> [WHAT THIS TASK INVOLVES]
The lines to repeat are those below from the one containing "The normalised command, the" down to the one containing "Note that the", both included; reproduce them exactly and nothing else.

> [Stored entries]
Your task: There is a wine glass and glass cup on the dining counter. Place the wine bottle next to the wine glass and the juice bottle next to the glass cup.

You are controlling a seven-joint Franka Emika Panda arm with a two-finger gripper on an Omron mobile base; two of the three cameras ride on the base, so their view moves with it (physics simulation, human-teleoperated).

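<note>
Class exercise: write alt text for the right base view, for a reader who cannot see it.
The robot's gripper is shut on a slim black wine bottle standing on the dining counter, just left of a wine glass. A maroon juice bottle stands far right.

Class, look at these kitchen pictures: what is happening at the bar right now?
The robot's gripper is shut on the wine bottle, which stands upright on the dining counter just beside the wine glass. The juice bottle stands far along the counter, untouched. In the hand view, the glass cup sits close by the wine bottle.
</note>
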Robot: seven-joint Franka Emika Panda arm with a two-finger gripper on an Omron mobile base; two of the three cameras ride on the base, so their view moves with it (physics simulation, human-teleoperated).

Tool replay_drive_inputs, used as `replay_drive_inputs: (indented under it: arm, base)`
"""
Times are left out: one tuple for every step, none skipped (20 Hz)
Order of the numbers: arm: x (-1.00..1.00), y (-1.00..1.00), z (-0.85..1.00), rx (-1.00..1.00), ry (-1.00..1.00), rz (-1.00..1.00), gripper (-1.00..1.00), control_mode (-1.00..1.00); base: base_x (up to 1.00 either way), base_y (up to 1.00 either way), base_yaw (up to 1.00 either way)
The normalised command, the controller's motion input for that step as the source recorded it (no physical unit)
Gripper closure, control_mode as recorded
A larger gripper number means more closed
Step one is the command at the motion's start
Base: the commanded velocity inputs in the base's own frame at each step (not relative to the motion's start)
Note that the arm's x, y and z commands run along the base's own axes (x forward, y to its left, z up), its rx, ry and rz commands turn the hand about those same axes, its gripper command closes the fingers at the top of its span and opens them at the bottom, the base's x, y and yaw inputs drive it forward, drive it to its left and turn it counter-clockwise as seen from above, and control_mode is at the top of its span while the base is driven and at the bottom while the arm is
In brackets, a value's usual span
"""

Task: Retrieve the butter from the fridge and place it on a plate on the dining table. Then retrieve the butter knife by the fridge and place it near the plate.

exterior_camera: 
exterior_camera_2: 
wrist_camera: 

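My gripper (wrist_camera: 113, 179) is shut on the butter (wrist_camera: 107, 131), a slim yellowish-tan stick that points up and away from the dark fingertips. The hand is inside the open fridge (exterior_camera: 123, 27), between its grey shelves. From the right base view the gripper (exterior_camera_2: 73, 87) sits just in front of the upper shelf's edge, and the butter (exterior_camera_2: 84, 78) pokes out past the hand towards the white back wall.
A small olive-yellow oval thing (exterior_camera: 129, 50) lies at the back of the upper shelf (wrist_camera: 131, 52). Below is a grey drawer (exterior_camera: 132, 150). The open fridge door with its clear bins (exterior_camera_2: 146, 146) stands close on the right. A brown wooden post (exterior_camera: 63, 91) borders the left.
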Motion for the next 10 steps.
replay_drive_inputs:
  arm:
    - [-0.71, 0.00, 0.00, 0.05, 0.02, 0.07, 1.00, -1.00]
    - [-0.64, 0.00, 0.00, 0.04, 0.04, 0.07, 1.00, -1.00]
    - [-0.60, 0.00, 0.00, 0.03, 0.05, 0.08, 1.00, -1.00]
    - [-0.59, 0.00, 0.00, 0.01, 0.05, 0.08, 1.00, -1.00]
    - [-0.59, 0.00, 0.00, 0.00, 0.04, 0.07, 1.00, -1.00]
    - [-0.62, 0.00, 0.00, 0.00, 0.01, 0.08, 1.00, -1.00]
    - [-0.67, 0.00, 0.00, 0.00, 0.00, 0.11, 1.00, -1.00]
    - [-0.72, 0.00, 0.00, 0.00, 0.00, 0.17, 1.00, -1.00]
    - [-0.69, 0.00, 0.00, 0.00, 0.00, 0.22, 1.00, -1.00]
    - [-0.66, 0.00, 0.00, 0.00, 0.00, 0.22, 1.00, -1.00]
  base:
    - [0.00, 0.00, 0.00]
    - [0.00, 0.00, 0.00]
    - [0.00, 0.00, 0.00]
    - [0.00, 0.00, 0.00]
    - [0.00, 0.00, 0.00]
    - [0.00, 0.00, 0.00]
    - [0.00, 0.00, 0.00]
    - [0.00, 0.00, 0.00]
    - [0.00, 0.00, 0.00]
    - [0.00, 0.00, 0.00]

> [YOUR RESPONSE]
The normalised command, the controller's motion input for that step as the source recorded it (no physical unit)
Gripper closure, control_mode as recorded
A larger gripper number means more closed
Step one is the command at the motion's start
Base: the commanded velocity inputs in the base's own frame at each step (not relative to the motion's start)
Note that the arm's x, y and z commands run along the base's own axes (x forward, y to its left, z up), its rx, ry and rz commands turn the hand about those same axes, its gripper command closes the fingers at the top of its span and opens them at the bottom, the base's x, y and yaw inputs drive it forward, drive it to its left and turn it counter-clockwise as seen from above, and control_mode is at the top of its span while the base is driven and at the bottom while the arm is

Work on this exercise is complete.